▶ **Provided entries**
----

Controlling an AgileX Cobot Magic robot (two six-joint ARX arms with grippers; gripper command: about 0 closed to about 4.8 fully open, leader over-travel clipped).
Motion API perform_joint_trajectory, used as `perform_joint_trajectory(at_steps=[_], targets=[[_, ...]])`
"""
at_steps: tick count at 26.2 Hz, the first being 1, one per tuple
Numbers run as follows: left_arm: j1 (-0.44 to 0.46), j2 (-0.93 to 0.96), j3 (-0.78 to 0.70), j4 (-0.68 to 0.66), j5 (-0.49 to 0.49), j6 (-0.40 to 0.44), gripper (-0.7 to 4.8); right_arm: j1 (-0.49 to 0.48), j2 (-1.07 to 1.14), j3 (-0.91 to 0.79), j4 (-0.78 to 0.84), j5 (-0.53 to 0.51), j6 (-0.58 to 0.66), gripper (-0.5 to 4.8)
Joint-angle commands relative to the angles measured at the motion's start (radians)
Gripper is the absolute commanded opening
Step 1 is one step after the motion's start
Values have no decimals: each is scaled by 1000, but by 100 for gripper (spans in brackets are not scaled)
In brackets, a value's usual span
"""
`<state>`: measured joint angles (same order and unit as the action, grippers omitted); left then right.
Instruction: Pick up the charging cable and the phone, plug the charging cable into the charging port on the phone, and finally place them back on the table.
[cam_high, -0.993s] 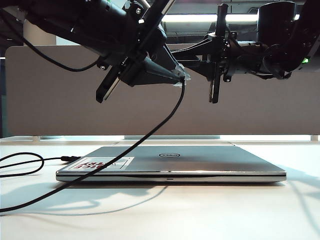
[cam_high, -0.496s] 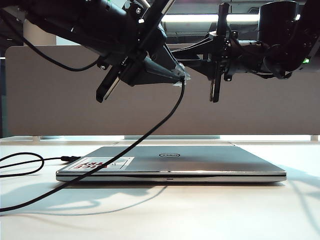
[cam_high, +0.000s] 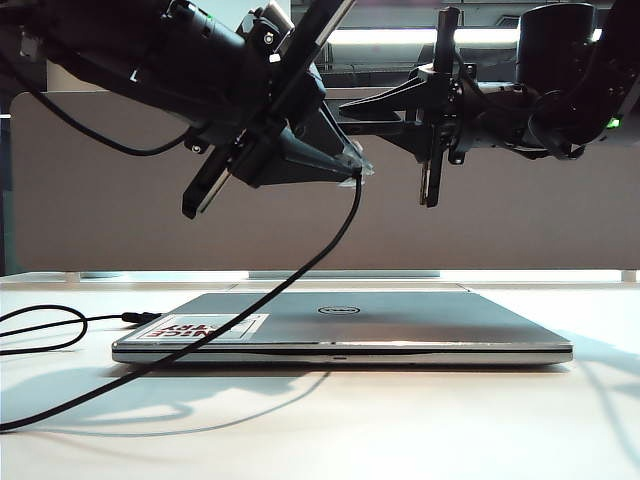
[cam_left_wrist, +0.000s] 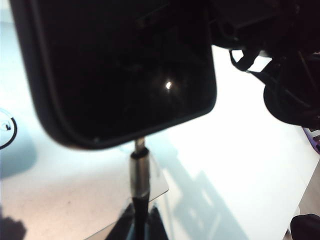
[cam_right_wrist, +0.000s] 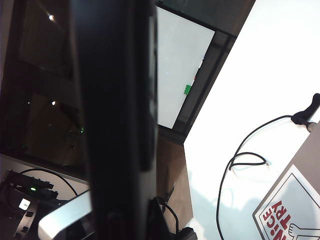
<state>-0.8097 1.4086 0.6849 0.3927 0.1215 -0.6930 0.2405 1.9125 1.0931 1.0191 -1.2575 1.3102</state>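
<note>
charging cable (cam_left_wrist: 139, 172) plug meets phone (cam_left_wrist: 125, 70) edge for insertion above surface (cam_high: 400, 420); left tool (cam_high: 352, 168) clenches cable, right tool (cam_high: 425, 110) clamps phone.

A broad dark slab, the phone (cam_right_wrist: 117, 100), fills the middle of the right wrist view edge-on, blurred by closeness; the right tool holding it cannot be made out. Beyond the phone lies the white desk (cam_right_wrist: 260, 60). On the desk, beside the phone, the black charging cable (cam_right_wrist: 240, 160) curls in a loop. Past the loop, a sticker with red lettering (cam_right_wrist: 290, 220) shows on the laptop lid (cam_right_wrist: 310, 155).
</note>
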Motion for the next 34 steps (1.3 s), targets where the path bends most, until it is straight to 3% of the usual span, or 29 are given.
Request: perform_joint_trajectory(at_steps=[1,12,34], targets=[[0,-3,2,38,0,4,-7,2,-8,6,27,3,-9,-1],[-40,-3,2,62,0,2,-7,2,-8,6,26,17,-19,-1],[-37,-3,-3,58,0,8,-7,-9,-8,6,26,-20,29,-1]])
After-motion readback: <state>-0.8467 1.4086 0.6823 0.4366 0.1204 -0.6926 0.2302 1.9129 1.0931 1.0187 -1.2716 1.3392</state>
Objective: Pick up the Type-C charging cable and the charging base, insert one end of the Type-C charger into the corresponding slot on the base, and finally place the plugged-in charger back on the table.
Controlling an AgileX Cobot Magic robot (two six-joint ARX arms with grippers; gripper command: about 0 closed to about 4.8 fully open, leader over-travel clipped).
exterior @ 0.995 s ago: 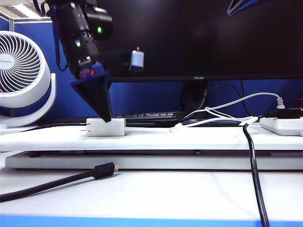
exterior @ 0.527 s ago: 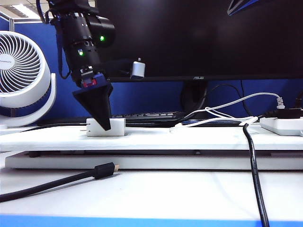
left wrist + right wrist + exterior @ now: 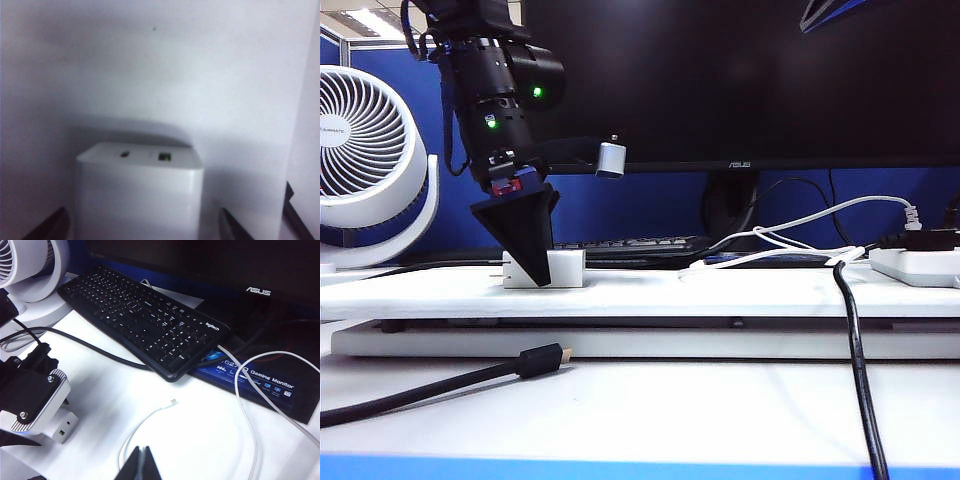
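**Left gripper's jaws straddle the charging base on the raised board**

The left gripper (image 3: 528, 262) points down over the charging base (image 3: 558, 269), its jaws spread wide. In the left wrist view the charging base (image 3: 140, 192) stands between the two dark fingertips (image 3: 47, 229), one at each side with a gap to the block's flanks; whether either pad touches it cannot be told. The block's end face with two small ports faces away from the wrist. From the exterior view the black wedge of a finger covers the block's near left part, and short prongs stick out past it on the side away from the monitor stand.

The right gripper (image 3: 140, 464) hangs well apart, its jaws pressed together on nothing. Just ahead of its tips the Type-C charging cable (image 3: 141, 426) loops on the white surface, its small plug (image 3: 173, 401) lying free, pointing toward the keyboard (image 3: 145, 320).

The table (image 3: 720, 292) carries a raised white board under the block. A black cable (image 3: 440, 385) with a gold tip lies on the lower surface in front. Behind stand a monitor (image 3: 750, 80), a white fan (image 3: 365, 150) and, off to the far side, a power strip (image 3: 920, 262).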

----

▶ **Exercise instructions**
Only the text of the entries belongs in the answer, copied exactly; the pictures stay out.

▶ **Answer**
Controlling an AgileX Cobot Magic robot (two six-joint ARX arms with grippers; gripper command: about 0 closed to about 4.8 fully open, leader over-travel clipped).
Motion API perform_joint_trajectory, used as `perform_joint_trajectory(at_steps=[_], targets=[[_, ...]])`
"""
at_steps: tick count at 26.2 Hz, the first being 1, one per tuple
Numbers run as follows: left_arm: j1 (-0.44 to 0.46), j2 (-0.93 to 0.96), j3 (-0.78 to 0.70), j4 (-0.68 to 0.66), j5 (-0.49 to 0.49), j6 (-0.40 to 0.44), gripper (-0.7 to 4.8); right_arm: j1 (-0.49 to 0.48), j2 (-1.07 to 1.14), j3 (-0.91 to 0.79), j4 (-0.78 to 0.84), j5 (-0.53 to 0.51), j6 (-0.58 to 0.66), gripper (-0.5 to 4.8)
Joint-angle commands relative to the angles measured at the motion's start (radians)
Gripper is the absolute commanded opening
Step 1 is one step after the motion's start
Values have no decimals: each is scaled by 1000, but by 100 for gripper (spans in brackets are not scaled)
In brackets, a value's usual span
"""
`<state>`: measured joint angles (same order and unit as the action, grippers omitted); left then right.
Instruction: Pick up the charging cable and the phone, plug the charging cable into the charging port on the phone, and finally place them back on the table.
[cam_high, -0.993s] 
[cam_high, -0.496s] 
[cam_high, +0.000s] 
[cam_left_wrist, +0.000s] 
[cam_right_wrist, +0.000s] 
<state>-0.8097 1.4086 0.6849 0.3927 0.1215 -0.6930 0.2405 1.9125 1.0931 1.0191 -1.2575 1.3102</state>
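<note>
charging cable (cam_left_wrist: 139, 172) plug meets phone (cam_left_wrist: 125, 70) edge for insertion above surface (cam_high: 400, 420); left tool (cam_high: 352, 168) clenches cable, right tool (cam_high: 425, 110) clamps phone.

A broad dark slab, the phone (cam_right_wrist: 117, 100), fills the middle of the right wrist view edge-on, blurred by closeness; the right tool holding it cannot be made out. Beyond the phone lies the white desk (cam_right_wrist: 260, 60). On the desk, beside the phone, the black charging cable (cam_right_wrist: 240, 160) curls in a loop. Past the loop, a sticker with red lettering (cam_right_wrist: 290, 220) shows on the laptop lid (cam_right_wrist: 310, 155).
</note>
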Motion for the next 34 steps (1.3 s), targets where the path bends most, until it is straight to 3% of the usual span, or 29 are given.
Request: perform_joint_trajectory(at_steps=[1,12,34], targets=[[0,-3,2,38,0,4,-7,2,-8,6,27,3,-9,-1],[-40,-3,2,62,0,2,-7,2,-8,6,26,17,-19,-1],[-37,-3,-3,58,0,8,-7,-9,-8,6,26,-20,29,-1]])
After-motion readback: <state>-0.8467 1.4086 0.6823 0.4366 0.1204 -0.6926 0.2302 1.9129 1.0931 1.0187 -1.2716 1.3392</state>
Objective: Pick up the Type-C charging cable and the charging base, insert one end of the Type-C charger into the corresponding slot on the base, and finally place the plugged-in charger back on the table.
Controlling an AgileX Cobot Magic robot (two six-joint ARX arms with grippers; gripper command: about 0 closed to about 4.8 fully open, leader over-travel clipped).
exterior @ 0.995 s ago: 
exterior @ 0.527 s ago: 
left wrist + right wrist + exterior @ now: 
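**Left gripper's jaws straddle the charging base on the raised board**

The left gripper (image 3: 528, 262) points down over the charging base (image 3: 558, 269), its jaws spread wide. In the left wrist view the charging base (image 3: 140, 192) stands between the two dark fingertips (image 3: 47, 229), one at each side with a gap to the block's flanks; whether either pad touches it cannot be told. The block's end face with two small ports faces away from the wrist. From the exterior view the black wedge of a finger covers the block's near left part, and short prongs stick out past it on the side away from the monitor stand.

The right gripper (image 3: 140, 464) hangs well apart, its jaws pressed together on nothing. Just ahead of its tips the Type-C charging cable (image 3: 141, 426) loops on the white surface, its small plug (image 3: 173, 401) lying free, pointing toward the keyboard (image 3: 145, 320).

The table (image 3: 720, 292) carries a raised white board under the block. A black cable (image 3: 440, 385) with a gold tip lies on the lower surface in front. Behind stand a monitor (image 3: 750, 80), a white fan (image 3: 365, 150) and, off to the far side, a power strip (image 3: 920, 262).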

The exercise has no further content.